#### [MATERIAL PROVIDED]
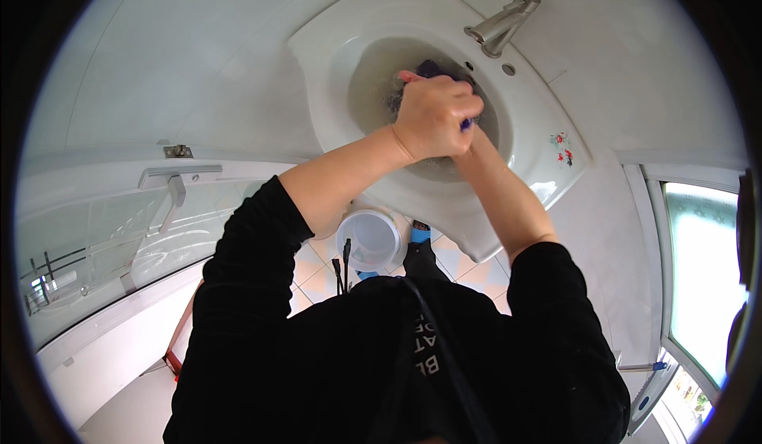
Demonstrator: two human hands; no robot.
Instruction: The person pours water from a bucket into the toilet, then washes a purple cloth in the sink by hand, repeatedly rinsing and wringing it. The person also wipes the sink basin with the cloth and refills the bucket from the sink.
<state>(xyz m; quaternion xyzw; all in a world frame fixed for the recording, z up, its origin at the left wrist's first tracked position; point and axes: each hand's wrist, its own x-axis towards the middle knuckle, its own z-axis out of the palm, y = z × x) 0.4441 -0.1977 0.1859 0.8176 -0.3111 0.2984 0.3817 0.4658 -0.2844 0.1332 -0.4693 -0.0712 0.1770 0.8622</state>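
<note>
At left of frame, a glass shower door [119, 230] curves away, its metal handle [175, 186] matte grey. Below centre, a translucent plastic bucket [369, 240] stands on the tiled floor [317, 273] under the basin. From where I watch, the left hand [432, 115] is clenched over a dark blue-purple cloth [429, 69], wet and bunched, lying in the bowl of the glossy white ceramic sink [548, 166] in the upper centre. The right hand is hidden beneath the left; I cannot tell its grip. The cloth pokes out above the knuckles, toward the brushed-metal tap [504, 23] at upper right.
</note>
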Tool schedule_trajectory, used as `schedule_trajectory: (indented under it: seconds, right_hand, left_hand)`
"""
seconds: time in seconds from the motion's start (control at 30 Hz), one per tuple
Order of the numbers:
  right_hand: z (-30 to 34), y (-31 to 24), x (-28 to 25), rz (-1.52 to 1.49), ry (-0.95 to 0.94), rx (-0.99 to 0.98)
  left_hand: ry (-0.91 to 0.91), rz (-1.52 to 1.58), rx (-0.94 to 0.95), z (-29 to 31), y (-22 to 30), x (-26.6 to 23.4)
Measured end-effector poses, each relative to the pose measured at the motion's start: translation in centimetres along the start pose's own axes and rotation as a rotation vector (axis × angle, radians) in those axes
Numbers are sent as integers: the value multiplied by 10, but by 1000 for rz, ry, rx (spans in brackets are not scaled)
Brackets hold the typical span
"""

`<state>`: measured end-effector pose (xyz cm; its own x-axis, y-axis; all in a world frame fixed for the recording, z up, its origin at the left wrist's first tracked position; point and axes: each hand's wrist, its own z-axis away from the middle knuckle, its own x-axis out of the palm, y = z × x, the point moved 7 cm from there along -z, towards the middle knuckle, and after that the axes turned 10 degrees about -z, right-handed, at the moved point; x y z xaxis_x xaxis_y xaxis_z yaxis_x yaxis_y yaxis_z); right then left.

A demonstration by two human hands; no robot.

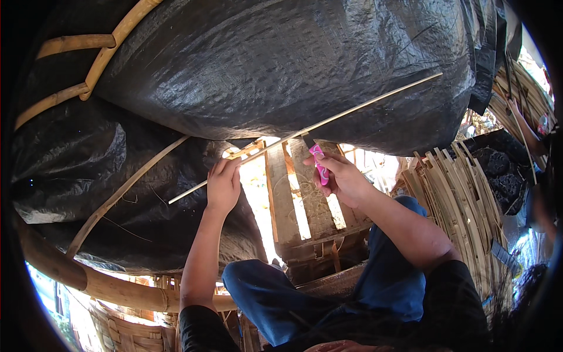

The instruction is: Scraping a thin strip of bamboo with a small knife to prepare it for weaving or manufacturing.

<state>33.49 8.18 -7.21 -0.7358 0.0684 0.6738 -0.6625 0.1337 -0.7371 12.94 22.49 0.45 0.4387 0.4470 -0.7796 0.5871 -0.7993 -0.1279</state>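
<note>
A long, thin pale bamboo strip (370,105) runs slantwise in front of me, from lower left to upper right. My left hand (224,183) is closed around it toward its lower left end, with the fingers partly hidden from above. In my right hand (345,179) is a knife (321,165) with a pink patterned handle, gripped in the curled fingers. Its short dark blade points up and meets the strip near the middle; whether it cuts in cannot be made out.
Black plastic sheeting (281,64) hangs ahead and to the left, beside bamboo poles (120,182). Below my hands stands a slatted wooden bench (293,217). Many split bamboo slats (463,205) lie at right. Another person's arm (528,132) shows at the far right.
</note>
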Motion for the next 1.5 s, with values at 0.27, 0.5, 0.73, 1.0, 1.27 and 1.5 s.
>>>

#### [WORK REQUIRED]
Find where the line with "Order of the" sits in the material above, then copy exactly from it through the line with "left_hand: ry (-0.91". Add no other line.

#### [SOLUTION TO THIS TASK]
Order of the numbers:
  right_hand: z (-30 to 34), y (-31 to 24), x (-28 to 25), rz (-1.52 to 1.49), ry (-0.95 to 0.94), rx (-0.99 to 0.98)
  left_hand: ry (-0.91 to 0.91), rz (-1.52 to 1.58), rx (-0.94 to 0.95), z (-29 to 31), y (-22 to 30), x (-26.6 to 23.4)

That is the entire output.